El taburete, humilde pero emblemático, evoca historias de antaño. Su diseño, arraigado en la tradición, ofrece comodidad y es cómplice de secretos. Un viaje a través del tiempo.
Por José Arturo Ealo Gaviria Lo que hace parte del confort de un taburete es halarle por uno de los costados del espaldar, inclinarlo en un horcón, y bueno, como es lógico, sentarse. El primer recuerdo que me llega de un taburete, es verme acomodado en su asiento y espaldar de cuero, inclinado en una de las verticales del marco de una puerta que daba del comedor hacia el patio en casa que fuera de mis abuelos maternos en San Marcos (Sucre).
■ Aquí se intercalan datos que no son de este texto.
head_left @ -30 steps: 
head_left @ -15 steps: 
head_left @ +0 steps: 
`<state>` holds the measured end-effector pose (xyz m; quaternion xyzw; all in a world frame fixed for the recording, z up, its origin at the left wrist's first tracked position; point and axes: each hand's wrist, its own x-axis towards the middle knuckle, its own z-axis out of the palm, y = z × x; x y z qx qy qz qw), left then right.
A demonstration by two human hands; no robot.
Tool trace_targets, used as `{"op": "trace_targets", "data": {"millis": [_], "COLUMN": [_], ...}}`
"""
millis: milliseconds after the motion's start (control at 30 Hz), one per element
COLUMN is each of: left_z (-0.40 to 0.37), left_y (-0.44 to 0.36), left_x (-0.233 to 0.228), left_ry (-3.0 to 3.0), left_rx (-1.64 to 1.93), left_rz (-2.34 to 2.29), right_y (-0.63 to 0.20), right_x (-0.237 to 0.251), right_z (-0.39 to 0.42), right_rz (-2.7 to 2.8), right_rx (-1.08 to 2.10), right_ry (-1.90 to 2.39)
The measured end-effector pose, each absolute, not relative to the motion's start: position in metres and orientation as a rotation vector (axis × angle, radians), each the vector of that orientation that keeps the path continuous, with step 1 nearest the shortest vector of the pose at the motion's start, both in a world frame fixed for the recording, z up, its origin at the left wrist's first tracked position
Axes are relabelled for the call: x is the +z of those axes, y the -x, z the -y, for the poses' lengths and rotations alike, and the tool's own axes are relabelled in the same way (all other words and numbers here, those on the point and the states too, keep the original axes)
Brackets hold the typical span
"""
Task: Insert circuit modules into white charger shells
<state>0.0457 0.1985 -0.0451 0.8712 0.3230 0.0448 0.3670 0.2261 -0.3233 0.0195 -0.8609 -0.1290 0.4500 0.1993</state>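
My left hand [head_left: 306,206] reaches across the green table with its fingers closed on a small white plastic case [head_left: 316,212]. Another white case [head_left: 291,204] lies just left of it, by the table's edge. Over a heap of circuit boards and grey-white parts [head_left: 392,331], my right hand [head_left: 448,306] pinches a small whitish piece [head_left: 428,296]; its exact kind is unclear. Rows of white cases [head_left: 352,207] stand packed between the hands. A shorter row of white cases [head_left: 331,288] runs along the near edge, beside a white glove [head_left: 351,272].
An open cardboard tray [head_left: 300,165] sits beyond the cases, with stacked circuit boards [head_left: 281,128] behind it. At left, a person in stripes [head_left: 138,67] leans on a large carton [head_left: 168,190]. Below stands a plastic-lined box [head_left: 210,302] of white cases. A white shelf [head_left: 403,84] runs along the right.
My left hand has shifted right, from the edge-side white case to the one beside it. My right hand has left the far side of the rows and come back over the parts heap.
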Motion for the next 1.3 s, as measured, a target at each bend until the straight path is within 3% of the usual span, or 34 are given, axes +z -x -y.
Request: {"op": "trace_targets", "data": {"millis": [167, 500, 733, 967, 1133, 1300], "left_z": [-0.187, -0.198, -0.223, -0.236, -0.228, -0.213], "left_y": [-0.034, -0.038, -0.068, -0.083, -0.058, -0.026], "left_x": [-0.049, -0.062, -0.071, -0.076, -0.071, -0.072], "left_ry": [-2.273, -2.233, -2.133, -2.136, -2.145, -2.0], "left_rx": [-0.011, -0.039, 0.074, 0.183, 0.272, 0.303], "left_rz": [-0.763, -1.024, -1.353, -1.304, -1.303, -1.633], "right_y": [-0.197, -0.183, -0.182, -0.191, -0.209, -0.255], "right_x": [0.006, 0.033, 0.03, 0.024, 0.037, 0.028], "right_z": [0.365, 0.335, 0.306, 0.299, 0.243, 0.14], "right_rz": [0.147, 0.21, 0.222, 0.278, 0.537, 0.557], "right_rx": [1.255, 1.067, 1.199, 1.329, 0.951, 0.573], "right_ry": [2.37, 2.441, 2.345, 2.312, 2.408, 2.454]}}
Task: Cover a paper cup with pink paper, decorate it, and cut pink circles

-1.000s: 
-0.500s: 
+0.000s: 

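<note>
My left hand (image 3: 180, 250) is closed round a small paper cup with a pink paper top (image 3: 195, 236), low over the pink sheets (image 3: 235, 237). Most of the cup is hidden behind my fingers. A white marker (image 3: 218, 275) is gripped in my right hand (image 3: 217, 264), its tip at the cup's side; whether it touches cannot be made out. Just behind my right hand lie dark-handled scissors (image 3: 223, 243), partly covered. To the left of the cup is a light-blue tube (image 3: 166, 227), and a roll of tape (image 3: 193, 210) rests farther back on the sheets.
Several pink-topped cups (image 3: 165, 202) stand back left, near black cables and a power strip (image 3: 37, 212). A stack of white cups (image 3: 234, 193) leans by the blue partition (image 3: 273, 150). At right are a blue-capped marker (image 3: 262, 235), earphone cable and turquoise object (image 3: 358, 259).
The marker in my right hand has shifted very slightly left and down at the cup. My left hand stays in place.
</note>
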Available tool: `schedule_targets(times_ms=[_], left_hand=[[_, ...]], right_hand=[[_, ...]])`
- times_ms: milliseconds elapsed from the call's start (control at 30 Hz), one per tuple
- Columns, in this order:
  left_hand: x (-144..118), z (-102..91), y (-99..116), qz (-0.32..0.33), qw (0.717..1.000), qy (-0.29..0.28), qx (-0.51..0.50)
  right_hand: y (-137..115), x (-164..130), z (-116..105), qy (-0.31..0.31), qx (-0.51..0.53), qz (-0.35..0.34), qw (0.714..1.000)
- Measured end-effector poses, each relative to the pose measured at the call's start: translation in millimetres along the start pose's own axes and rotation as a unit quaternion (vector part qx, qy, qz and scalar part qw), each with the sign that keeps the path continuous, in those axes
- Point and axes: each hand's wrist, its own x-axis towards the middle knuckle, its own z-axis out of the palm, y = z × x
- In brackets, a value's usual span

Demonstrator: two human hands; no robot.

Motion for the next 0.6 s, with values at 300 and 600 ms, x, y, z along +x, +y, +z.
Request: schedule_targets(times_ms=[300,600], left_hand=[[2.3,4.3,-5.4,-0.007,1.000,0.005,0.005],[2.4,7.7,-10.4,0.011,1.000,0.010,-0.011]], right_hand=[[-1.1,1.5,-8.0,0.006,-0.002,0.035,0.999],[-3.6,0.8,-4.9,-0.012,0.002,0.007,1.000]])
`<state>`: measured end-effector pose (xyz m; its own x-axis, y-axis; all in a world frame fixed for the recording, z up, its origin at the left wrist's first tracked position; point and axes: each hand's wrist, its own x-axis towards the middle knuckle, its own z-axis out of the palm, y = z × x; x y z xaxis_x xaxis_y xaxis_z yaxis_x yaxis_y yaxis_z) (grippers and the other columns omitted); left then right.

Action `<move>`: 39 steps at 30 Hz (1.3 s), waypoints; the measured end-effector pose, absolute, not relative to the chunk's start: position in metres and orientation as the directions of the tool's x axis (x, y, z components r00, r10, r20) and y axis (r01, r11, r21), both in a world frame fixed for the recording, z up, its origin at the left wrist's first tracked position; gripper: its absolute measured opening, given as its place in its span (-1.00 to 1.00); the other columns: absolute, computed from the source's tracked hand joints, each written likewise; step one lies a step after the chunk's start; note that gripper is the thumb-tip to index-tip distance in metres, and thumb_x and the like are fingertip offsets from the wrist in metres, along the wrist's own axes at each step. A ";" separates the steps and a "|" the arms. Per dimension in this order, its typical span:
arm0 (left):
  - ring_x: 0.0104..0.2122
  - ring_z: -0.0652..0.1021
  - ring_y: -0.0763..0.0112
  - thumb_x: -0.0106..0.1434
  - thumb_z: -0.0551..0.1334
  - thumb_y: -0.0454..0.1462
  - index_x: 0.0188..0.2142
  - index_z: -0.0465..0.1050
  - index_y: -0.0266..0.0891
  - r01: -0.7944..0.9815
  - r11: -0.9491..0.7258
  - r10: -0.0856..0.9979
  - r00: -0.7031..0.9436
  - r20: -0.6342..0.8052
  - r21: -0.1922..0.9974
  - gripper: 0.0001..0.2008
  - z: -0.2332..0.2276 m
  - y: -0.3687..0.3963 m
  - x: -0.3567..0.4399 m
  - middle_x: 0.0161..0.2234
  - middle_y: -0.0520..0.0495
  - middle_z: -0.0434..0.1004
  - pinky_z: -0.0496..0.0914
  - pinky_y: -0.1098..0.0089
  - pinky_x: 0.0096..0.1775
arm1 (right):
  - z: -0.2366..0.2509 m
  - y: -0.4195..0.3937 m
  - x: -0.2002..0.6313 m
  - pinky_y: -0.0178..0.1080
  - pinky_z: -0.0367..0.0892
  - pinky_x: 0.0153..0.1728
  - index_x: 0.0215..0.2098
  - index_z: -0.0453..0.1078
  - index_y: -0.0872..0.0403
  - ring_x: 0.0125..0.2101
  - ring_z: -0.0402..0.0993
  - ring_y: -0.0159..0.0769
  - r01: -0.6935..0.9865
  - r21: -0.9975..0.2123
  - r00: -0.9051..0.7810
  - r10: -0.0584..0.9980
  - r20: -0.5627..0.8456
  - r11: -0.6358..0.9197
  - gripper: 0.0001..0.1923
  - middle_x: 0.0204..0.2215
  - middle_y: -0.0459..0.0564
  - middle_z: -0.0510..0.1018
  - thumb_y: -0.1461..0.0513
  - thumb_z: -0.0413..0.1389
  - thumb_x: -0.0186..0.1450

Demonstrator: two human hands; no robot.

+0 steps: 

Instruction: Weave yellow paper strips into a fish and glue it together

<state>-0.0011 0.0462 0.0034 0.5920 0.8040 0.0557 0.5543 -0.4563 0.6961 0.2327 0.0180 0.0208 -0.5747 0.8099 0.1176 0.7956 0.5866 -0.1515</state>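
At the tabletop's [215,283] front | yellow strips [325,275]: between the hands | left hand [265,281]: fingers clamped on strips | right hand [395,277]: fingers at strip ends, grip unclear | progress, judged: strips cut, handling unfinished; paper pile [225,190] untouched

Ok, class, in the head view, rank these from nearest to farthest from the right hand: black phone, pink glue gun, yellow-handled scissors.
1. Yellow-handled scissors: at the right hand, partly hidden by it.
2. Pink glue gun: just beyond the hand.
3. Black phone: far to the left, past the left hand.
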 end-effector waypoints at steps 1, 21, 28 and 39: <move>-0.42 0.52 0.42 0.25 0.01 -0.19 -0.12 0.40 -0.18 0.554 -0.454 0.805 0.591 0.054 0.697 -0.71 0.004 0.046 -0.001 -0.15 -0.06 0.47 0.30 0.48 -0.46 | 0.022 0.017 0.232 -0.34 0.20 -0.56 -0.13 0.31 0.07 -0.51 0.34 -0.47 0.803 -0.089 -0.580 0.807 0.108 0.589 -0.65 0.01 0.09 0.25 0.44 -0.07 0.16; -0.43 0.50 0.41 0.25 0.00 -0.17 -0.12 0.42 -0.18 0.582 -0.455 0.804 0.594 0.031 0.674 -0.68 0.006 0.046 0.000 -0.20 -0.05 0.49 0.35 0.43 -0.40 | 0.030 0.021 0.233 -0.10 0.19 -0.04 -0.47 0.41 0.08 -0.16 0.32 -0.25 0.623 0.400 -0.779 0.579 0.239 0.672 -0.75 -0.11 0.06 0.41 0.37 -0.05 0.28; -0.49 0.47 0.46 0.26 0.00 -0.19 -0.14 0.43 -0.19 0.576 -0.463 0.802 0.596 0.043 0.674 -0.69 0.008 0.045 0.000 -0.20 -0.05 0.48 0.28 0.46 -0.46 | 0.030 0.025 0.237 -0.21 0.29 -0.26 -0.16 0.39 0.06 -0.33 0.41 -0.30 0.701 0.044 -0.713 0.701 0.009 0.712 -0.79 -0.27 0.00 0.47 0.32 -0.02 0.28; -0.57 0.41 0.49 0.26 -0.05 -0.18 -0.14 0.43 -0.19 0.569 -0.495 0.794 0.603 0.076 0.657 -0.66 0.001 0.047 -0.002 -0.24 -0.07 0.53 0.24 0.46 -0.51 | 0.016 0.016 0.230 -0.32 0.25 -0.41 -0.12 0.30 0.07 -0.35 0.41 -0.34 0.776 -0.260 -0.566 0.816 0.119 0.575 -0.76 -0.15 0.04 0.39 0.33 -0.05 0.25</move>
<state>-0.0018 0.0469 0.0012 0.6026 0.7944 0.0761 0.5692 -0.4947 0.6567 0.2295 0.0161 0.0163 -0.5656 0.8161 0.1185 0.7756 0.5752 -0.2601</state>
Allí me daba el placer de degustar una taza de café y cuando le lanzaba humo al mundo, mientras charlaba con una de mis tías. Y esos taburetes con armazón de madera tapizado con cuero rudimentario de ganado vacuno, resistían el paso del tiempo. "Amansados" en el asiento por su leve hondonada, brindan comodidad durante el tiempo que el cuerpo lo necesite. Por carecer de reposabrazos, imagino más un taburete apoyado en un horcón y con sus patas de atrás clavadas sobre la tierra para que no se resbale. Pocos muebles, como el taburete guardan una historia admirable o asombrosa. Es para sentarse una sola persona en él. Es individual. Fue el mobiliario, rudimentario y de identidad básica de los campesinos desde los tiempos de la colonia. No requería altos costos ni de elaboración compleja. Era el mueble para toda clase de eventos, como reuniones, fiestas y celebraciones de velorio. Su término procede del francés "tabouret" o "tabourette", refiriéndose al mobiliario básico e individual con respaldo y asiento de cuero, inspirados en sillas fraileras, pero sin brazos de los siglos XVII y XVIII, y las de tipo Cromwelliam del siglo XVII. Sin embargo, mi evocación se sienta y recuesta en uno de estos mobiliarios, departiendo y oreando cuentos, en viajes a través de leyendas fascinantes. El taburete posee un magnetismo y atracción históricos, de tradición y embeleso, cuando la necesidad de un soporte elevado es evidente: versátil e integrado a los hogares. Inspira el comienzo y memoria de trashumancia grabada en el largo viaje de ese cuero con diseño único. El resultado: dejarse abrazar por una sensación de bienestar. Crear taburetes festeja la nobleza de la madera en eco hacia lo natural. Cada taburete es un homenaje a sí mismo. Es un emocionante viaje a través de variados orígenes. Emerge su esencia. Va más allá de su función principal, convirtiéndose en cómplice de guardar secretos y relatos únicos. Se acomodan los sentidos. Se reclina la escucha.